The first weeks home we did the death watch. Mom did the heavy lifting; she was an amazing advocate for him. This was my first experience watching someone die; it was rough and I found very little comfort in it. I can not get the image of his last few days out of my mind. He was thin, greying, weak but his body was working so hard at living.

When we get the call from the nursing home that he had died, I am so happy. Mom and I have tears of joy. No more suffering.  Then, as the days pass I can not believe he is not here to go visit.  I feel so god damn sad – for him, for mom, for all the things that weren’t.  I drink a lot.  I said good bye to Garth years ago before he forgot me so I am surprised that this sadness is so raw, all over again. I think mom feels similar. I thought after all of this, I would be more at peace.  

I am trying to remember him as he is below, telling a yarn to another fisherman in Bay Du Vin, New Brunswick about nine years ago. That black bucket just emptied of lobsters for dinner.

Summer 2010; Bay Du Vin, NB

Link to Garth’s Obituary, may he rest in peace:

http://obituaries.tj.news/book-of-memories/3956748/garth-williston/obituary.php

September 21, 2019

So now I am crawling out of the basement and having a looking around, thinking about what is next. Get a job. Write a book. Maybe a cookbook.  Take a “sabbatical”.  Embrace the expat wife life.  Blog. Travel.  Exercise.  All very good options. 

Unofficially we are on twelve month countdown of our time in the UK. Time will tell. I have not felt like writing at all (despite lots of encouragement from my friends – thank you!) and it was a struggle to get this online.  

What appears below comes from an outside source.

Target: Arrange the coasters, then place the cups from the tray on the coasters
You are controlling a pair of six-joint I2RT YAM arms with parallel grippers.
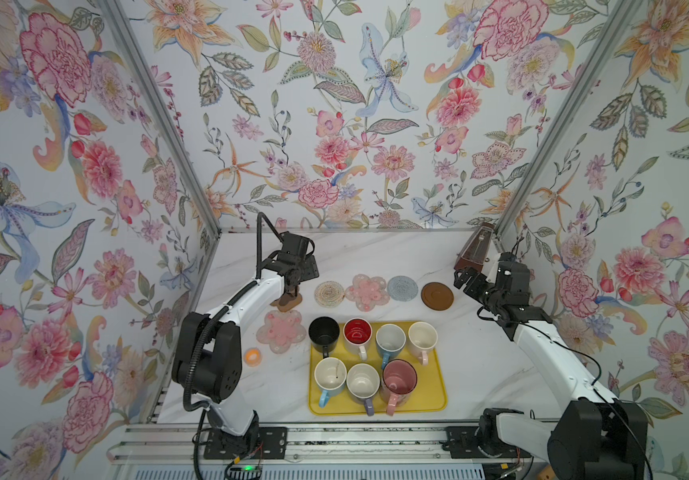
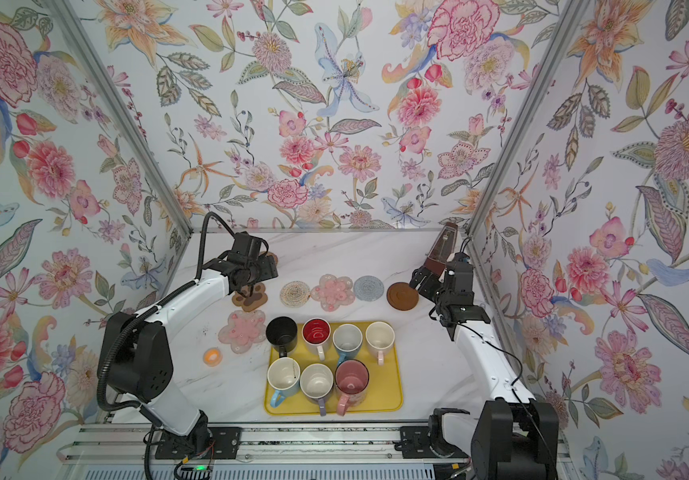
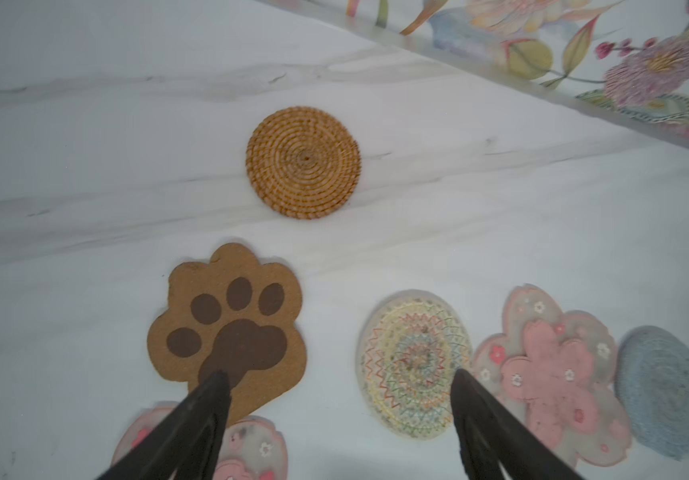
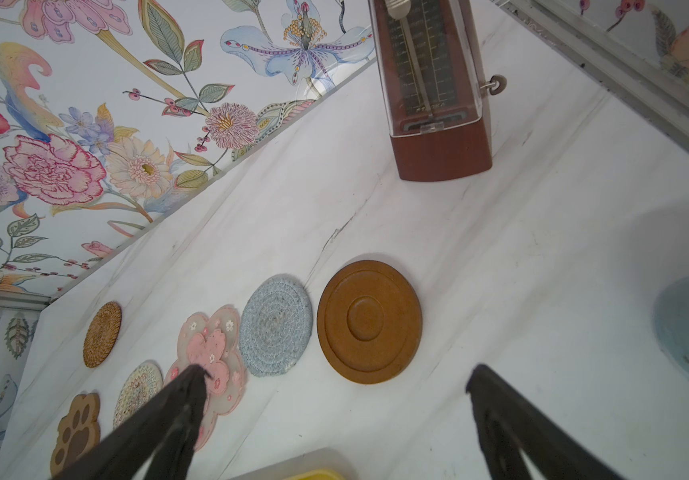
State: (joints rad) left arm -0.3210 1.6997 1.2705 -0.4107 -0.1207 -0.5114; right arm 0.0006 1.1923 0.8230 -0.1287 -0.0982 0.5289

I have several half written pieces I am going to post soon, self-doubt strong on all of this, but nevertheless I will post them for what they are. I also started a creative writing class so perhaps that will provide a push. Although the first class one lady was sleeping and another writing with ink and quill, so I may only be writing more obituaries.

PS.  Do not have a panic after reading and call social services on me. I am actually quite good, not having a total mid-life crises or shagging the gardener. I am writing this post from inside a petite apartment in Vieux Nice, France, listening to St Germain and the banging of dishes from the restaurants outside, and having a lovely, lovey time. I am about to go swim in the blue waters of the Côte d’Azure.

PPS. Thanks for all of the condolences last month. I read every one over and over and loved every message, they felt good.